What this is expressing is that the pressure drives the acceleration. The opposite is also true; acceleration, or in most circumstances retardation, creates a pressure. The wind could be purely due to momentum of the masses of air, the driving forces (pressure) have all disappeared. A pressure gradient at this very moment in time is not a requirement for the wind to blow (at this very moment in time). There could be several of these layers. Then they mix, get obstructed by mountains, and makes everything pretty much unpredictable, and people crash.

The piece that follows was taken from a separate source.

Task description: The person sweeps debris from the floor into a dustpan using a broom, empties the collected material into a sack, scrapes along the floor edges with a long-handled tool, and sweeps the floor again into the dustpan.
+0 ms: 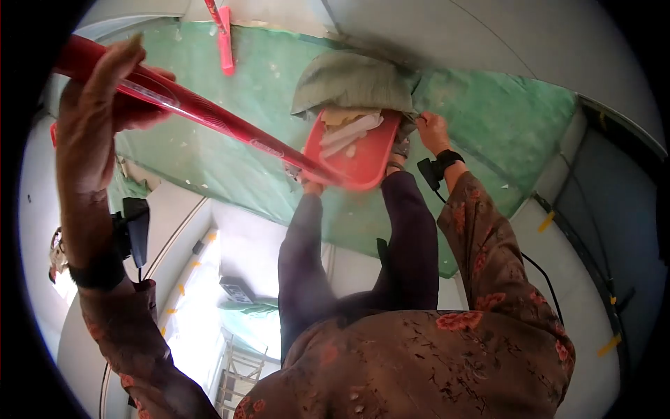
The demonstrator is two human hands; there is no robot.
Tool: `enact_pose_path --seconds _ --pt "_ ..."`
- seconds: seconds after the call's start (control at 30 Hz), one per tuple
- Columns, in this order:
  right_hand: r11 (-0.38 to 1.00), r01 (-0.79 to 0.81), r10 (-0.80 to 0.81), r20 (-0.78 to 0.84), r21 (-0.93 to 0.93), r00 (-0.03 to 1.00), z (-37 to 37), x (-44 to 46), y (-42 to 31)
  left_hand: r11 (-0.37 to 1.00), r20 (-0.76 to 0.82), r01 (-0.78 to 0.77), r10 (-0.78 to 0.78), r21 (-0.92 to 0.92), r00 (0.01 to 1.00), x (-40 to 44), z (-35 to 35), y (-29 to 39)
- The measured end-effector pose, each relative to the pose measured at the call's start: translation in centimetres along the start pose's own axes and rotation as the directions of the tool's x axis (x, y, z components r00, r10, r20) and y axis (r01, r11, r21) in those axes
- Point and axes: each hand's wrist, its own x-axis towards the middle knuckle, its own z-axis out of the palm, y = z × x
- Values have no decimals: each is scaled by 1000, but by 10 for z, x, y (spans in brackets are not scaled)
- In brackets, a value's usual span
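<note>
My left hand (94, 119) is closed around the red handle of a long-handled dustpan, raised at the left of the view. The handle slants down to the pinkish-red pan (359, 164), which is tilted toward a grey-green sack (352, 80). Scraps of tan board (340, 117) and white strips (352, 134) lie in the pan, its far end at the sack's mouth. My right hand (434, 133) pinches the sack's edge at its right side. The inside of the sack is hidden.
A red broom (225, 49) rests on the green floor sheet (488, 126) at the far left. Pale walls stand around, with a dark panel (621, 195) at the right. My feet are beside the pan. Small debris dots the sheet.
</note>
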Motion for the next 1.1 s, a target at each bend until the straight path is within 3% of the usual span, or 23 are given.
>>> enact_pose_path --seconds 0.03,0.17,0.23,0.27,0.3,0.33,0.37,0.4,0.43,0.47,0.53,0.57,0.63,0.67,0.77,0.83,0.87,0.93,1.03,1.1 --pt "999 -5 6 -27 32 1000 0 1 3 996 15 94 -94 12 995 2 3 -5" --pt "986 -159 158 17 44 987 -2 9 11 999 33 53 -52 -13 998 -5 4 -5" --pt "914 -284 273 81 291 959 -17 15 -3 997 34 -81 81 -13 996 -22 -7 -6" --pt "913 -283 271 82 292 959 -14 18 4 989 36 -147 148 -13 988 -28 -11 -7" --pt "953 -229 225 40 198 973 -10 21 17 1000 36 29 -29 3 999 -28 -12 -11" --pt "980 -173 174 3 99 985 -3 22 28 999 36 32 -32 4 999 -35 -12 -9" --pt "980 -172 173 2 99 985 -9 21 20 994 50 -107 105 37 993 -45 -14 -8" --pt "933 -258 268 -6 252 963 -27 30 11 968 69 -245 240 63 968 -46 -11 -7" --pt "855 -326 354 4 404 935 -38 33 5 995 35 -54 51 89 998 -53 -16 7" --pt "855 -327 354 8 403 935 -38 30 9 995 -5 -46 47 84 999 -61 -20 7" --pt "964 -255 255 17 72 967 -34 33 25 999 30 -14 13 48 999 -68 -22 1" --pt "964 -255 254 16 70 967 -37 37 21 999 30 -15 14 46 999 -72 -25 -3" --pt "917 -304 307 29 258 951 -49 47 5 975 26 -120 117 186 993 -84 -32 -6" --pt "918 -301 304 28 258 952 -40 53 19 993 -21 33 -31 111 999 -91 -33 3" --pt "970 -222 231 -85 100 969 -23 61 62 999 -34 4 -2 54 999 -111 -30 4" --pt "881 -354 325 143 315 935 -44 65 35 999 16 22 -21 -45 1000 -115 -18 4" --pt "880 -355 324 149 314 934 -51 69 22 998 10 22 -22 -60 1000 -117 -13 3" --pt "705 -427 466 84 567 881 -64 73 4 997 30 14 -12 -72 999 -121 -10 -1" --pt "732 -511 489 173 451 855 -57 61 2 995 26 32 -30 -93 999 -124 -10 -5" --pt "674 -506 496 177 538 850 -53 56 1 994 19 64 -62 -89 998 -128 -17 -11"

Last Edited by LeSving at 09 Dec 16:41
The elephant is the circulation
ENVA ENOP ENMO, Norway

Peter wrote:

Whatever drives lateral airflow at one level should be driving lateral airflow at a different level

This may be the case, but we have two airmasses with different properties – the lower one is turbulent with stuff moving vertically (which as glider pilots we attempt to take advantage of), but the other is smooth. The vertical stuff, which in the case of a good soaring day, is being driven not by the pressure system on the synoptic chart but by the sun heating the ground. This in turn must affect how this airmass is moving horizontally, meaning you’re going to get the turbulent airmass going at one speed and the smooth airmass above which isn’t subjected to this stuff (let alone affected by orographic effects) going at a different speed, AIUI.

One thing you’ll notice where the lower air is very convective and producing TCUs is you’ll see lenticular clouds on the lee side of the TCU, just like mountain wave, caused by the vertical movement (and of course a large parcel of upward moving air has quite a bit of momentum, so won’t immediately start moving horizontally at the speed of the airmass it’s pushing up into) pushing up into the smoother stable airmass above pretty much like mountains will do to a stable airmass.

Last Edited by alioth at 09 Dec 16:52
Andreas IOM

alioth wrote:

It’s just two very well lubricated layers moving in different directions, just as two well lubricated pieces of metal can easily slide over each other.

Yes. We have this situation here in the L.A. basin area pretty much every day of the year. Mostly benign, but can become quite intense. We have an inversion layer almost year round and the wind shear can be impressive.